The batch callback in `query_stream` returns a boolean to signal completion.
The evaluator should signal completion (return True) as soon as sufficient
solutions have been produced, allowing the underlying pub/sub consumer to
stop pulling batches.
### Parallel BGP Execution (Phase 2 Optimisation)
Within a BGP, patterns that share variables benefit from sequential
evaluation with bound-variable substitution (query results from earlier
patterns narrow later queries). However, patterns with no shared variables
are independent and could be issued concurrently via `asyncio.gather`.
A practical approach for a future optimisation pass:
- Analyse BGP patterns and identify connected components (groups of
patterns linked by shared variables)
- Execute independent components in parallel
- Within each component, evaluate patterns sequentially with substitution
This is not needed for correctness -- the sequential approach works for all
cases -- but could significantly reduce latency for queries with independent
pattern groups. Flagged as a phase 2 optimisation.

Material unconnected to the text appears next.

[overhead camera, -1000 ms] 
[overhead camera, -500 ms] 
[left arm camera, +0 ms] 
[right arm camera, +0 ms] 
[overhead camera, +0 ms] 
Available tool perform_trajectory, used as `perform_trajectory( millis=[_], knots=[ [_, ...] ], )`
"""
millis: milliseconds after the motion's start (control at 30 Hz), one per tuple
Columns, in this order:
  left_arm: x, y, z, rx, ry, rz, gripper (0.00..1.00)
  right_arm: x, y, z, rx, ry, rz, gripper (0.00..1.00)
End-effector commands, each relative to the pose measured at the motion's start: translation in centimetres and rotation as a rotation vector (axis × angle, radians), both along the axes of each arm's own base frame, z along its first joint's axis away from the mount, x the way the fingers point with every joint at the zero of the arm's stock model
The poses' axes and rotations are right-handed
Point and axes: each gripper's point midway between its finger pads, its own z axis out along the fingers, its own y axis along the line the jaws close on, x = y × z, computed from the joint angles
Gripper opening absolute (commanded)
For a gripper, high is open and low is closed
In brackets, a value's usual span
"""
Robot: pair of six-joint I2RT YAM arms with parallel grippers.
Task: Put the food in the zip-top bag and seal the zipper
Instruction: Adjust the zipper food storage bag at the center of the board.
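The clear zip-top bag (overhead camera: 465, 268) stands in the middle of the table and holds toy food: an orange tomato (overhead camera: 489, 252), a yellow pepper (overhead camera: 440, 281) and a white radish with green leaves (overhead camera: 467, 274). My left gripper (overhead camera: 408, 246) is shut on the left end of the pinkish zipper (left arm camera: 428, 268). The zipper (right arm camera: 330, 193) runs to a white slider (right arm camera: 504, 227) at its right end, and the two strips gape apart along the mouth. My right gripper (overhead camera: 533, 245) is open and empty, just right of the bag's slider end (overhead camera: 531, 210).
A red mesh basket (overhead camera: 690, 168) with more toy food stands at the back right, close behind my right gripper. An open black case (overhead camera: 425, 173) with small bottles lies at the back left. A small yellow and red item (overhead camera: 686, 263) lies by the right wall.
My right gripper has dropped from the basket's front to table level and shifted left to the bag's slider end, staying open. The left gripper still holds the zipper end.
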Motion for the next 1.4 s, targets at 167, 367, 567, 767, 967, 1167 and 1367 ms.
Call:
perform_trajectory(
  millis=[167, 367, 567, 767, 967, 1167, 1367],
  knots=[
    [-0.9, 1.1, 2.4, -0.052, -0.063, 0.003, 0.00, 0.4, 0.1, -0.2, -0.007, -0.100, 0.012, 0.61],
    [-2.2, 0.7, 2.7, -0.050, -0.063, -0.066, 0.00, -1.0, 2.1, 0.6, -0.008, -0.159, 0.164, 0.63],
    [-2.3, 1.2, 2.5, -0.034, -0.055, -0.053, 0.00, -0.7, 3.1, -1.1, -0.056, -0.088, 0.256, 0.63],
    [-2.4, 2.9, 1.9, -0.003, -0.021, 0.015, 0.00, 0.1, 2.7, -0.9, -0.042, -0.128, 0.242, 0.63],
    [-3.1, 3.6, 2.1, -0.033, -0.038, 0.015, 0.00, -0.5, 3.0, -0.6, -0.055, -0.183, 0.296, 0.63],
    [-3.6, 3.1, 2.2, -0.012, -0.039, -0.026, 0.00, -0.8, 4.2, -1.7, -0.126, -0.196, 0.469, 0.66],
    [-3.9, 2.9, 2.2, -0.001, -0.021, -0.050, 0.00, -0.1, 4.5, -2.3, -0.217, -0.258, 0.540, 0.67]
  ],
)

### FILTER Expression Evaluation
rdflib's algebra represents FILTER expressions as expression trees. We
evaluate these against each solution row, supporting:
- Comparison operators (=, !=, <, >, <=, >=)
- Logical operators (&&, ||, !)
- SPARQL built-in functions (isIRI, isLiteral, isBlank, str, lang,
datatype, bound, regex, etc.)
- Arithmetic operators (+, -, *, /)
## Implementation Order
1. **Schema and service skeleton** -- define SparqlQueryRequest/Response
dataclasses, create the FlowProcessor subclass with ConsumerSpec,
ProducerSpec, and TriplesClientSpec wired up. Verify it starts and
connects.
2. **SPARQL parsing** -- wrap rdflib's parser to produce algebra trees from
SPARQL strings. Handle parse errors gracefully. Unit test with a range of
query shapes.
3. **BGP evaluation** -- implement single-pattern and multi-pattern BGP
evaluation using TriplesClient. This is the core building block. Test
with simple SELECT WHERE { ?s ?p ?o } queries.
4. **Joins and solution sequences** -- implement hash join, left join (for
OPTIONAL), and union. Test with multi-pattern queries.
5. **FILTER evaluation** -- implement the expression evaluator for FILTER
clauses. Start with comparisons and logical operators, then add built-in
functions incrementally.
6. **Solution modifiers** -- DISTINCT, ORDER BY, LIMIT, OFFSET, projection.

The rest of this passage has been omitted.